* _What you have to do_: Your answer must hold only the lines below from the line containing "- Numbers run" through the line containing "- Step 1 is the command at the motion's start", each reproduced exactly.

* _Source records_:
-=-=-=-=-

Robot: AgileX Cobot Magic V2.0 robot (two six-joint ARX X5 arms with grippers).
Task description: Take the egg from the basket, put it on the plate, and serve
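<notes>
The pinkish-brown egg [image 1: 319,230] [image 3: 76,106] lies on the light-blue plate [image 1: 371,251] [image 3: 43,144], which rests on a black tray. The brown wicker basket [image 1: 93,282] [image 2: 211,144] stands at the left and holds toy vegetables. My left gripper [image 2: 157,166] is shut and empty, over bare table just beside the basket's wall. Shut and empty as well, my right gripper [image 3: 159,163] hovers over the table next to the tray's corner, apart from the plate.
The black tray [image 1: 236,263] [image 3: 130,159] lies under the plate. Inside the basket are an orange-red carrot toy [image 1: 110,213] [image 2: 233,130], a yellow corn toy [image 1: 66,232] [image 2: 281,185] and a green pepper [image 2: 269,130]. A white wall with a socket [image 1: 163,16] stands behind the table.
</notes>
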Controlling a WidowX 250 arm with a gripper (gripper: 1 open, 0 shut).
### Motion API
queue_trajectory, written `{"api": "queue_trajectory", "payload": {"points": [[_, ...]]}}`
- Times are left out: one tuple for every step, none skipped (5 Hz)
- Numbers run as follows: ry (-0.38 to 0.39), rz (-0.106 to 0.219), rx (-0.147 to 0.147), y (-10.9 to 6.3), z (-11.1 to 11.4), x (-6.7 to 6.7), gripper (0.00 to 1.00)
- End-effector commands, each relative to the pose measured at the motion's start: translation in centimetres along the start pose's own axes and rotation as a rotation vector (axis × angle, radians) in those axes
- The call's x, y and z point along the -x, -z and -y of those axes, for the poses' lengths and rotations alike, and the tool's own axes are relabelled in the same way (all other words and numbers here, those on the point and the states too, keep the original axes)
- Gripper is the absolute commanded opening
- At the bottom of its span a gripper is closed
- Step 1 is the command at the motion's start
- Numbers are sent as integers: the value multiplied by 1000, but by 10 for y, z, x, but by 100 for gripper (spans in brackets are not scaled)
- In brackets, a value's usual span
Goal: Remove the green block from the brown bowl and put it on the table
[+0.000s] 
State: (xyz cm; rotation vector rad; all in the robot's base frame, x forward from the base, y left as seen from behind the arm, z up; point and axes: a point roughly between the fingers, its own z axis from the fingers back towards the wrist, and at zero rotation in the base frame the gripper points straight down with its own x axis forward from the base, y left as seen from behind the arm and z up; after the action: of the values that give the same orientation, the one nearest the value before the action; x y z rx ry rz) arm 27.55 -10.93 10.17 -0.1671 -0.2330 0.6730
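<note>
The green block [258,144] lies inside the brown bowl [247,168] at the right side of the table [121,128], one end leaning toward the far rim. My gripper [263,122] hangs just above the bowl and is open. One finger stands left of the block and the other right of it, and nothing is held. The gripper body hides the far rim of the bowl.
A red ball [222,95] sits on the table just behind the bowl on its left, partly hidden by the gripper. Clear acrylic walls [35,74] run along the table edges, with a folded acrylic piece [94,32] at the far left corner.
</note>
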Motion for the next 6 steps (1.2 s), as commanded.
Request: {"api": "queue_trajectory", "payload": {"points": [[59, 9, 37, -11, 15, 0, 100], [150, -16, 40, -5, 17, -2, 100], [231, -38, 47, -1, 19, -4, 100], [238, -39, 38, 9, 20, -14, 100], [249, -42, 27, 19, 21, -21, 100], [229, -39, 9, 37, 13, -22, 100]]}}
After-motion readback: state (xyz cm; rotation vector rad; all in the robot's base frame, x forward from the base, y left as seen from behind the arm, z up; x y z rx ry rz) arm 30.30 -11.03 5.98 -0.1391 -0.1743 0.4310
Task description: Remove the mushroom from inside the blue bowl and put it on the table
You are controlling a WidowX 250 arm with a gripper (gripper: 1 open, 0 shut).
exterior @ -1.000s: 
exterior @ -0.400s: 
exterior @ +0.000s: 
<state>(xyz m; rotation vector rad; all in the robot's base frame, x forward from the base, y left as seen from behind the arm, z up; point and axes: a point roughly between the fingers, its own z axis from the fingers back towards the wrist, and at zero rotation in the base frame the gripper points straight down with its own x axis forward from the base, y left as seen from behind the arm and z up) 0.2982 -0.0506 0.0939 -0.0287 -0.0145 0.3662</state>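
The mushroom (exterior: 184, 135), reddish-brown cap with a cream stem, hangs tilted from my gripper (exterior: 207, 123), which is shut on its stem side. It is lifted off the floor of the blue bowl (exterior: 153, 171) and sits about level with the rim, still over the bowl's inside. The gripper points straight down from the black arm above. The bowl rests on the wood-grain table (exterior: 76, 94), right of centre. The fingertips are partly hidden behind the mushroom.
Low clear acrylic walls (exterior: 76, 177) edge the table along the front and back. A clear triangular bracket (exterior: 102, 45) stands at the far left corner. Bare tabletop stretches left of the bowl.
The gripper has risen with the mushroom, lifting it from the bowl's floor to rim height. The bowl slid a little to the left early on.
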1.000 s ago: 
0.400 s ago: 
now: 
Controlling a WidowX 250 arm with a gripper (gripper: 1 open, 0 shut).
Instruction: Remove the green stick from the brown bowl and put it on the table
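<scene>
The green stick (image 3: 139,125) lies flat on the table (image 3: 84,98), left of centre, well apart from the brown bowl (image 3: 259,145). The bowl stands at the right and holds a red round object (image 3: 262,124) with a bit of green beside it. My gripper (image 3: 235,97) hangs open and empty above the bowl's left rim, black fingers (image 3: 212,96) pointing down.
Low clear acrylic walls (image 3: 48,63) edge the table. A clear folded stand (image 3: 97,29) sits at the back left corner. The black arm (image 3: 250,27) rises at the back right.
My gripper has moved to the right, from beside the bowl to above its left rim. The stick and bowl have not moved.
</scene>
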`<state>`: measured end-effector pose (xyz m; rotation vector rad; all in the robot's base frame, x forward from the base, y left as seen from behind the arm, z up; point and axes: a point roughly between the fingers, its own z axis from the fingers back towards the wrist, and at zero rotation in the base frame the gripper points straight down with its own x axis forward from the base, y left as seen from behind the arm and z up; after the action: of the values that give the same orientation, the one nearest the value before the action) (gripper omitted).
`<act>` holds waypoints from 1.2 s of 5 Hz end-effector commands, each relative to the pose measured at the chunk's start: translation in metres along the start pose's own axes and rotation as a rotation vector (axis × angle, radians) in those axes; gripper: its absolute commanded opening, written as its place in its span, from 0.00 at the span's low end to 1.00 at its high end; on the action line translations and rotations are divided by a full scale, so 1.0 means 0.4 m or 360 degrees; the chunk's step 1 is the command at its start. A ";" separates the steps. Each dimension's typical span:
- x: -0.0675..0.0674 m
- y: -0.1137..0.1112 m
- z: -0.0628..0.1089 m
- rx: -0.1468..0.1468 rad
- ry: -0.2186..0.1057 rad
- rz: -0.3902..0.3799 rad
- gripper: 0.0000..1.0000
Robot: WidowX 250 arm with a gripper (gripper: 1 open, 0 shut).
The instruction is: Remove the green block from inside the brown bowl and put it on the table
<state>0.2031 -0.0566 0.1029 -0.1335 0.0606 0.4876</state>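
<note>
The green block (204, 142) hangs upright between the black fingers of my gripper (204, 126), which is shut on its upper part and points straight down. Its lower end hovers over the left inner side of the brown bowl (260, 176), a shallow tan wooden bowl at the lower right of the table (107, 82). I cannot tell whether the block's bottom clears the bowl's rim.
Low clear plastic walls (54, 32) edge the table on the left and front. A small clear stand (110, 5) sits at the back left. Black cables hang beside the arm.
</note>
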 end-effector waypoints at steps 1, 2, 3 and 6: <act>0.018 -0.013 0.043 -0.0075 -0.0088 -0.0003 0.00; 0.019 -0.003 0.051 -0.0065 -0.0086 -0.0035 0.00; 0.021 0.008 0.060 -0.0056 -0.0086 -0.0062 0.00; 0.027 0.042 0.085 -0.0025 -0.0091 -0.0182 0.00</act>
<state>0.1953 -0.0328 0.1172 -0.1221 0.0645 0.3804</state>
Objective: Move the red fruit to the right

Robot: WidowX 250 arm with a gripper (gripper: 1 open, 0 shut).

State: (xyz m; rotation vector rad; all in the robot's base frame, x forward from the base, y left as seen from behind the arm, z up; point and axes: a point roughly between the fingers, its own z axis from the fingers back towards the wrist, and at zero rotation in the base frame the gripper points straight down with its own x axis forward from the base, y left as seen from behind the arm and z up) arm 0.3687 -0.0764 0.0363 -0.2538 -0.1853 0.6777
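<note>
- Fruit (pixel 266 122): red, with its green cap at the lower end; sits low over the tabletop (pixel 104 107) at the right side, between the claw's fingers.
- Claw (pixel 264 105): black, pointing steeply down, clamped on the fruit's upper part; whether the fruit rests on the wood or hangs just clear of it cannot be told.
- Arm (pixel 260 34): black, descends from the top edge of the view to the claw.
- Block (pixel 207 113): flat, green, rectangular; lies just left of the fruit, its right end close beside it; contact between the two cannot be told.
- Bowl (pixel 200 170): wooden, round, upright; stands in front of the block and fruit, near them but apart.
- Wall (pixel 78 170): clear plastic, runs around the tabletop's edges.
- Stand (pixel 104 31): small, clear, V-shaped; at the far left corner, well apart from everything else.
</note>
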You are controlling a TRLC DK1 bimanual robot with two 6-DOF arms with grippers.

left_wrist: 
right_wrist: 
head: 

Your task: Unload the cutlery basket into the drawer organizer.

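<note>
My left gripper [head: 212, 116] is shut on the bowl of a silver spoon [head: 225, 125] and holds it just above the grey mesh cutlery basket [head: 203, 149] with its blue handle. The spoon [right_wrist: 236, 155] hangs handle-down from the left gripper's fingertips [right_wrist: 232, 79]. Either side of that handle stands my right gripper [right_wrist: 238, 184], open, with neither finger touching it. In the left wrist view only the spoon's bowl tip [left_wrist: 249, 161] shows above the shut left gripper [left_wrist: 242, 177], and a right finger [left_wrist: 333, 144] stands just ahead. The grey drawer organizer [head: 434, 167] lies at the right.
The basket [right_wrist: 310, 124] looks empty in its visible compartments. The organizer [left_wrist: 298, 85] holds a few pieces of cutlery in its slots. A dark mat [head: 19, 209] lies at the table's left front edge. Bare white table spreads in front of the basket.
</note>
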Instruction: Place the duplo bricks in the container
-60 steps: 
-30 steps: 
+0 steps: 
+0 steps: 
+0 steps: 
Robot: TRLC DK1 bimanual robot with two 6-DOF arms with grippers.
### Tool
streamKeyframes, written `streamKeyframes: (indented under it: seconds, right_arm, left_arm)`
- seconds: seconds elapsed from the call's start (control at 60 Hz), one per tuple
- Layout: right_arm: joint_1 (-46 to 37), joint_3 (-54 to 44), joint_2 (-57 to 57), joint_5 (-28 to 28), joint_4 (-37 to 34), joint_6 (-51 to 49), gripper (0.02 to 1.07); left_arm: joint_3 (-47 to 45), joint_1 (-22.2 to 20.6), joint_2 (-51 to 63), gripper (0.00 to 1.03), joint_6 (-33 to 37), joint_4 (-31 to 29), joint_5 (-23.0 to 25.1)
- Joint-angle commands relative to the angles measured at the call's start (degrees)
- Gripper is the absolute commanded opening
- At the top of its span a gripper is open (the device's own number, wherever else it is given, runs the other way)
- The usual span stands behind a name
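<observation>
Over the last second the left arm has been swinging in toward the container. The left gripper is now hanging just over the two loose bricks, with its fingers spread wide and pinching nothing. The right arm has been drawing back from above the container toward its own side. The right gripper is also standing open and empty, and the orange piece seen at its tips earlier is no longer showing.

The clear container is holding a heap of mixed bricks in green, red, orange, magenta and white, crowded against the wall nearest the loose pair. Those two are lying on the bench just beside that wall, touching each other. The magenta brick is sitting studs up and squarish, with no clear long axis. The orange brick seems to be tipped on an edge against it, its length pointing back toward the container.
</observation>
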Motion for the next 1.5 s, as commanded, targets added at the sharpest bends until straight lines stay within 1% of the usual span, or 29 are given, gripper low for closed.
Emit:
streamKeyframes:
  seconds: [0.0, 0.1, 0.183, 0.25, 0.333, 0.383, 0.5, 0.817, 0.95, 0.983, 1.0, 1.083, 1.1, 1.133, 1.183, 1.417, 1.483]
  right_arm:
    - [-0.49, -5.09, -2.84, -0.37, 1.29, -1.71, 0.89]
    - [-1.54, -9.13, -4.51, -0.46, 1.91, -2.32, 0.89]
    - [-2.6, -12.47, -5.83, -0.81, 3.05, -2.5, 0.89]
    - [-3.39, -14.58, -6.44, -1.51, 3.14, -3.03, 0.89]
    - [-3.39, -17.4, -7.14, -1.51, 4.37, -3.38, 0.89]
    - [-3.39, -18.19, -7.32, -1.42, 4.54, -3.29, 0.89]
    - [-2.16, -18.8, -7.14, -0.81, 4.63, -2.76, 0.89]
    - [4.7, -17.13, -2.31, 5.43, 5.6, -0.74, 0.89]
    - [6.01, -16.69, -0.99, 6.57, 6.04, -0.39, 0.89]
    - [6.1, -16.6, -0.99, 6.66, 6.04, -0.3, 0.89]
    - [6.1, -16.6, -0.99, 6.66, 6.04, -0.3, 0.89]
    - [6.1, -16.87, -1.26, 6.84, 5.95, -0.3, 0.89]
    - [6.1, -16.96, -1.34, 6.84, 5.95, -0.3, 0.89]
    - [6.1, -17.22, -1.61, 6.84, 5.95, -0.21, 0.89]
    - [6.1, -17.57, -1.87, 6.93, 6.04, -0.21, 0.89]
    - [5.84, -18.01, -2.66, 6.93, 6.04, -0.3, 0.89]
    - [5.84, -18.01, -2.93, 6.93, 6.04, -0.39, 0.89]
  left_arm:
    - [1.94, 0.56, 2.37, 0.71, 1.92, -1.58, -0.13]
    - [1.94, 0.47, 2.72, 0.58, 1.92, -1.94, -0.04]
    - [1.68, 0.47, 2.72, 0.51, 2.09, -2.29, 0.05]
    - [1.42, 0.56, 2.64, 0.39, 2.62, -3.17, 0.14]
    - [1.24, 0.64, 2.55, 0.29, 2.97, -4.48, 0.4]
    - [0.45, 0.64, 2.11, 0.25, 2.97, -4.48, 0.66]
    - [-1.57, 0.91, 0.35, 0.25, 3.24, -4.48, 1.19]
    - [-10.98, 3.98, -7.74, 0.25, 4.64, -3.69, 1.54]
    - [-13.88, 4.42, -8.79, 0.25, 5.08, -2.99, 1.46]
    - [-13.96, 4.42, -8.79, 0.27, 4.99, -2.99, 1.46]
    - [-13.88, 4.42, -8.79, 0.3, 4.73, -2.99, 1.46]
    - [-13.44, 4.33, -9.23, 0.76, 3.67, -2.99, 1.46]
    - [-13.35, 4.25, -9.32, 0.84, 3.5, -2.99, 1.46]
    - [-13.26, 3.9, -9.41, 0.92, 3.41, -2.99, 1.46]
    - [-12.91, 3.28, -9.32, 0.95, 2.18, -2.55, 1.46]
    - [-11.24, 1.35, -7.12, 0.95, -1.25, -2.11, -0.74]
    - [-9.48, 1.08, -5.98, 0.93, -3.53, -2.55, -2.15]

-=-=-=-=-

* _Output for this task_:
- Numbers run as follows: ry (-0.38 to 0.39), rz (-0.106 to 0.219), rx (-0.147 to 0.147), y (-10.9 to 6.3), z (-11.1 to 11.4), x (-6.7 to 6.7), gripper (0.00 to 1.00)
- End-effector commands, each relative to the pose measured at the motion's start: translation in centimetres along the start pose's own axes and rotation as a rotation vector (axis × angle, radians) in those axes
- The call's x, y and z point along the -x, -z and -y of those axes, for the poses' lengths and rotations alike, and the tool's own axes are relabelled in the same way (all other words and numbers here, those on the point and the states too, keep the original axes)
- Gripper is the absolute commanded opening
- At the bottom of its span a gripper is closed
- Step 1 is the command at the motion's start

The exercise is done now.